--- START ---

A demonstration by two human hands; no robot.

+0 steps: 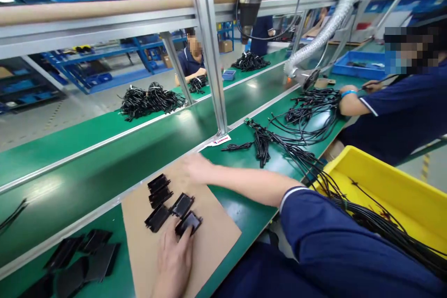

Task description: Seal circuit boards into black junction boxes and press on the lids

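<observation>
My left hand (175,250) has its fingers closed around the near end of a black plastic housing (190,222), an open shallow box with small side tabs. That housing rests on a sheet of brown cardboard (214,237). Beyond it on the same sheet lie several similar housings, among them one black housing (182,205) and another black housing (158,217). My right hand (197,167) is over the cardboard's far corner, smeared by motion. Its fingers cannot be made out, nor whether anything is in them.
More black plastic parts (84,260) lie on the green bench at left. Black cable bundles (261,142) spread to the right, near a yellow bin (370,172) of cables. A metal post (211,56) rises beyond the cardboard. A co-worker (408,98) handles cables at right.
</observation>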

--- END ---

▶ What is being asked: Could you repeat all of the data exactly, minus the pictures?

▶ Written solution:
A demonstration by two human hands; no robot.

+0 steps: 

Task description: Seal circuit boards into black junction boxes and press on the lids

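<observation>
My left hand (175,250) has its fingers closed around the near end of a black plastic housing (190,222), an open shallow box with small side tabs. That housing rests on a sheet of brown cardboard (214,237). Beyond it on the same sheet lie several similar housings, among them one black housing (182,205) and another black housing (158,217). My right hand (197,167) is over the cardboard's far corner, smeared by motion. Its fingers cannot be made out, nor whether anything is in them.
More black plastic parts (84,260) lie on the green bench at left. Black cable bundles (261,142) spread to the right, near a yellow bin (370,172) of cables. A metal post (211,56) rises beyond the cardboard. A co-worker (408,98) handles cables at right.
</observation>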

The answer given is complete as it stands.